Please write out every line of the listing without alteration, but omit the images.
+++ GIVEN INFORMATION
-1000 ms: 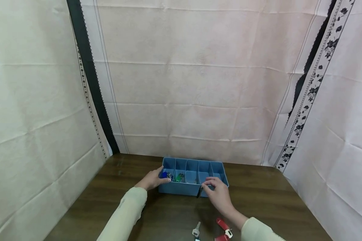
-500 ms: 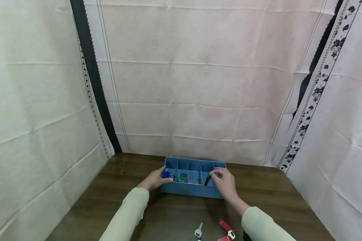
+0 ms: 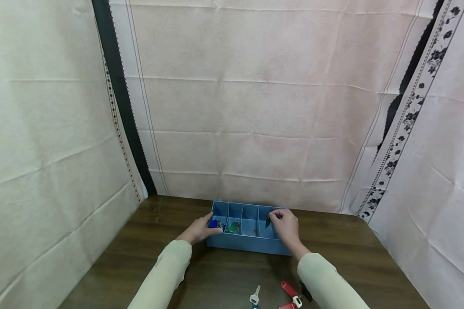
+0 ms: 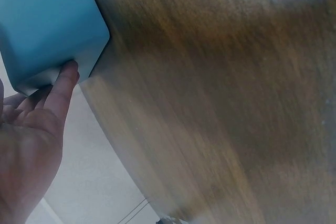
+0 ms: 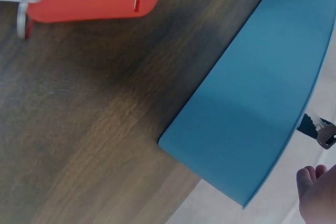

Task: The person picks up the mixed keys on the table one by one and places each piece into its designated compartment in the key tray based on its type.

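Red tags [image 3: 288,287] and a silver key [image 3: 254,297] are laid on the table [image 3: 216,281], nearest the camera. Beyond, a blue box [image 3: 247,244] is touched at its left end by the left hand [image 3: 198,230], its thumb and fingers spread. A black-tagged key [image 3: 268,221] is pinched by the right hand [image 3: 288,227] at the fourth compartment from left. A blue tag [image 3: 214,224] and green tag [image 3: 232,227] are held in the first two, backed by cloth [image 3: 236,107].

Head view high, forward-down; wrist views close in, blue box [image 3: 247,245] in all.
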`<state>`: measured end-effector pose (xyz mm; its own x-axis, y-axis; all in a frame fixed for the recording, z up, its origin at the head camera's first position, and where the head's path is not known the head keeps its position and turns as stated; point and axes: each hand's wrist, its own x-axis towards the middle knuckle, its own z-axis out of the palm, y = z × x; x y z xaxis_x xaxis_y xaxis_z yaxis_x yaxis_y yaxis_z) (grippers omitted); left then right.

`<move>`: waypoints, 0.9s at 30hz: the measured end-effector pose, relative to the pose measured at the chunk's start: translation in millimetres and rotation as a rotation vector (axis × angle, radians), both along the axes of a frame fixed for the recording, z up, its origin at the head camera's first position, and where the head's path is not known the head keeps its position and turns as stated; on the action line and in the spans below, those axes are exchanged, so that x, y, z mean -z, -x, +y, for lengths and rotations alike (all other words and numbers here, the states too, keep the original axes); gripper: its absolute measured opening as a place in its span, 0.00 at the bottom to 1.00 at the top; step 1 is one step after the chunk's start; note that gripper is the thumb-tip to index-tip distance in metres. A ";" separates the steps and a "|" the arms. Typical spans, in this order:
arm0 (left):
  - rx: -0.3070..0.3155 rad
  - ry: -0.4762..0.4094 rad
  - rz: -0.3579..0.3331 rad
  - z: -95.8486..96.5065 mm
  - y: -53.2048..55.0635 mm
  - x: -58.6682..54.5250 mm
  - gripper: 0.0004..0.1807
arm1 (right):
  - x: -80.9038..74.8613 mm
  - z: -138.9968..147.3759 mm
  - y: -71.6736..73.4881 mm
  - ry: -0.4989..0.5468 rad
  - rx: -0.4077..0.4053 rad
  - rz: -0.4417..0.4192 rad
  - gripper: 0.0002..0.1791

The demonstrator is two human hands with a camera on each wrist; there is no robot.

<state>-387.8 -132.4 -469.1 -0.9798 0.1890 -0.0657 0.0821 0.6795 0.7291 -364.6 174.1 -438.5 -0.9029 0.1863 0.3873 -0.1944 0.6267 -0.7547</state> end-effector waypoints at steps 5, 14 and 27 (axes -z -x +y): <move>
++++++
**RESULT:**
-1000 ms: 
-500 ms: 
+0 ms: 
+0 ms: 
+0 ms: 

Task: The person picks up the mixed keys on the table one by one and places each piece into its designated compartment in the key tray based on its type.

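Red tags [image 3: 288,287] and a silver key [image 3: 254,297] are laid on the table [image 3: 216,281], nearest the camera. Beyond, a blue box [image 3: 247,244] is touched at its left end by the left hand [image 3: 198,230], its thumb and fingers spread. A black-tagged key [image 3: 268,221] is pinched by the right hand [image 3: 288,227] at the fourth compartment from left. A blue tag [image 3: 214,224] and green tag [image 3: 232,227] are held in the first two, backed by cloth [image 3: 236,107].

Head view high, forward-down; wrist views close in, blue box [image 3: 247,245] in all.
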`<state>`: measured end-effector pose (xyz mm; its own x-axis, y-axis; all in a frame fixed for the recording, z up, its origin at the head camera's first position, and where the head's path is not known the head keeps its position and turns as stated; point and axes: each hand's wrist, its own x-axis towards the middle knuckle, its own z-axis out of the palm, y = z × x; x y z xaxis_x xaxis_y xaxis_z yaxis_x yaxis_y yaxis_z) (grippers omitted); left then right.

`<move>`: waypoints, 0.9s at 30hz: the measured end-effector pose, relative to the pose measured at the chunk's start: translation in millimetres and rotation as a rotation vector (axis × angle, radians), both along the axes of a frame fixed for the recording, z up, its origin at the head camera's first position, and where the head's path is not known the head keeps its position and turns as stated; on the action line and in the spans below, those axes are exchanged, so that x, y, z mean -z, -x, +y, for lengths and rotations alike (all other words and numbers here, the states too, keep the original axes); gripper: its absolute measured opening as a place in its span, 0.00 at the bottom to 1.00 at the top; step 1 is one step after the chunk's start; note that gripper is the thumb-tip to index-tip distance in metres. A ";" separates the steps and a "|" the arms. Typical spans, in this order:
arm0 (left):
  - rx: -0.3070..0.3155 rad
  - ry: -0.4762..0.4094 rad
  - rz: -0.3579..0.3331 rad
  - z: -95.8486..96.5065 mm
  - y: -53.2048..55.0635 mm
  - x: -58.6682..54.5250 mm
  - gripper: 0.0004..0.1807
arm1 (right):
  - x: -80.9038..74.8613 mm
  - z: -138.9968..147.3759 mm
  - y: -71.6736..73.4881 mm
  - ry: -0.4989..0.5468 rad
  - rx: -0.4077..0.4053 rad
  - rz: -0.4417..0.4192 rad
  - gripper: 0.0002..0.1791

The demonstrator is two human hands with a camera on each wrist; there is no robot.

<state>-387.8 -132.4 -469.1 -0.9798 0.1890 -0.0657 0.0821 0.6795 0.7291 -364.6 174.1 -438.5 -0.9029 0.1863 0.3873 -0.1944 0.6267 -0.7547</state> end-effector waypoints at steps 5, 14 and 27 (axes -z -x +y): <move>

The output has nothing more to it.